● **Description of the task**: Only the lines from the one containing "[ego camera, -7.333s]" through the one containing "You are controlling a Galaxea" should be printed, exactly as they appear below, with both ends included.

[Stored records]
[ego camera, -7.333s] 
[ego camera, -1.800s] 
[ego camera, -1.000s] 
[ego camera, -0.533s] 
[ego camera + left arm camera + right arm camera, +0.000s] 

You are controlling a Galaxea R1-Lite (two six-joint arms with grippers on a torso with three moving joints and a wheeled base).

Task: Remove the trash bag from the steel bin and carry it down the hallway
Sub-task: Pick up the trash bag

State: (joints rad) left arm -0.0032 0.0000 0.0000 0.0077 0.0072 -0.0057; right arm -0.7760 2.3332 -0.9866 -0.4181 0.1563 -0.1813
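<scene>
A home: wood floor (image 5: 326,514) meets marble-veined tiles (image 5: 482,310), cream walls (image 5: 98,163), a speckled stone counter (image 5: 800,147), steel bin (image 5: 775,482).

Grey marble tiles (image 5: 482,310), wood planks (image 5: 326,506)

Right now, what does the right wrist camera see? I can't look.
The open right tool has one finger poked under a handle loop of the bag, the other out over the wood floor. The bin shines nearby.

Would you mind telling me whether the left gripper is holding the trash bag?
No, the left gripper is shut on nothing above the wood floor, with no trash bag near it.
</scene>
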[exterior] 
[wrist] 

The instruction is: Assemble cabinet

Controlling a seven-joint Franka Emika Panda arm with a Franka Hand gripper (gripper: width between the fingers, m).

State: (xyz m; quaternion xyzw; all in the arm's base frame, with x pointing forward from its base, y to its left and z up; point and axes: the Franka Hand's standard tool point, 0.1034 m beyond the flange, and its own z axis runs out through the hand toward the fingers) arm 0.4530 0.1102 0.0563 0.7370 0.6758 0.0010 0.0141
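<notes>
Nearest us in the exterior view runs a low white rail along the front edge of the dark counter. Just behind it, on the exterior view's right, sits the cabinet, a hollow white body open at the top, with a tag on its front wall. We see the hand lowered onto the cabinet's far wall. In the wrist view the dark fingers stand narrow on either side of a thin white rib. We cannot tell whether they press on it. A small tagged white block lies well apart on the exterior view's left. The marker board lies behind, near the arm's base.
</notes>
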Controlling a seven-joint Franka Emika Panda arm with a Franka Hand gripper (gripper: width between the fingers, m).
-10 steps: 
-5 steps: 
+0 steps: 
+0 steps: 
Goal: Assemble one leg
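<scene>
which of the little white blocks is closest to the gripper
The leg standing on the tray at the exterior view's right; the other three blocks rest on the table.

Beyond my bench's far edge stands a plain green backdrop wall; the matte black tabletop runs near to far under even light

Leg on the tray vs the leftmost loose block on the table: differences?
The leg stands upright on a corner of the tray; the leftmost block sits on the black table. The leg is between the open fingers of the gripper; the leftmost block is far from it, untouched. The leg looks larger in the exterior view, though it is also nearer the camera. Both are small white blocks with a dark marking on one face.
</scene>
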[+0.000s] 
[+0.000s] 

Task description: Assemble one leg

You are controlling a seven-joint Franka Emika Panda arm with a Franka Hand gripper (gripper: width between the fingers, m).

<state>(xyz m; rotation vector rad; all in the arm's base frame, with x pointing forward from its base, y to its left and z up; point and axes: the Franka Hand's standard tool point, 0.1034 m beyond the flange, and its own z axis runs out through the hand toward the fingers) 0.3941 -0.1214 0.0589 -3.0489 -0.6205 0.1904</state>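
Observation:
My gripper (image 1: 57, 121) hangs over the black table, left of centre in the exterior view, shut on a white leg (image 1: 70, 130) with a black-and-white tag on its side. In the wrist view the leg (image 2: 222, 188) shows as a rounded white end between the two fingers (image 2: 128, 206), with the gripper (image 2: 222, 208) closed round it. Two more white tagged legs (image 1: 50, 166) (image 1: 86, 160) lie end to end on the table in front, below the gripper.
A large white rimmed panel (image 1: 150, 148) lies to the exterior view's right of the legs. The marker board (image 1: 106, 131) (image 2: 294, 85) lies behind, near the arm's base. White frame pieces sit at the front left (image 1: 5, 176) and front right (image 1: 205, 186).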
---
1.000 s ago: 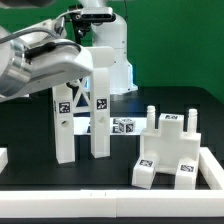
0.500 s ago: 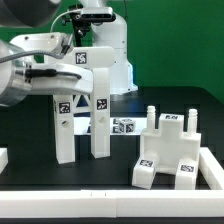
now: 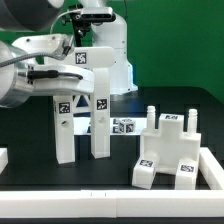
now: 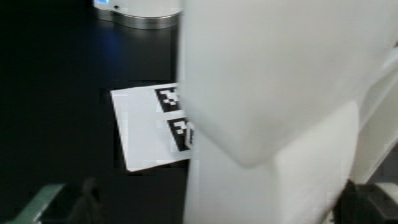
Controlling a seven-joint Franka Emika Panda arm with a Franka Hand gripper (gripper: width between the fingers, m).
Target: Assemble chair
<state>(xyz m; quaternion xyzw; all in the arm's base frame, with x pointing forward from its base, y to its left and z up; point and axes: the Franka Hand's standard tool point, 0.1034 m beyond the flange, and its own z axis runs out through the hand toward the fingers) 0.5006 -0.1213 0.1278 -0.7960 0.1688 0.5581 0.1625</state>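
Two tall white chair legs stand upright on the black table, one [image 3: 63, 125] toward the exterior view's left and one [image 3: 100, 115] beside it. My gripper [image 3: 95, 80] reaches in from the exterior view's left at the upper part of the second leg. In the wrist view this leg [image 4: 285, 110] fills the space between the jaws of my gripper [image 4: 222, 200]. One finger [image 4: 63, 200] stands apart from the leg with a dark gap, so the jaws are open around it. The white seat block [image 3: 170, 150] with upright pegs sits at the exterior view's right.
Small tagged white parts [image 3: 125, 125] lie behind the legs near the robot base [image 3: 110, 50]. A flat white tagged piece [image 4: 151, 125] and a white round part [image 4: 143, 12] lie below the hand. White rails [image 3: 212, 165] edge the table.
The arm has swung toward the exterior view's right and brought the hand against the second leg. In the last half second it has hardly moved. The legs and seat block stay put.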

● **Output of the exercise**:
[ego camera, -7.333s] 
[ego camera, -1.800s] 
[ego camera, -1.000s] 
[ego camera, -0.533s] 
[ego camera + left arm camera + right arm camera, +0.000s] 

You are controlling a Galaxea R1-Lite (two six-joint arms with grippers on a torso with three moving joints and a wheeled base).

No more work is needed on this answer.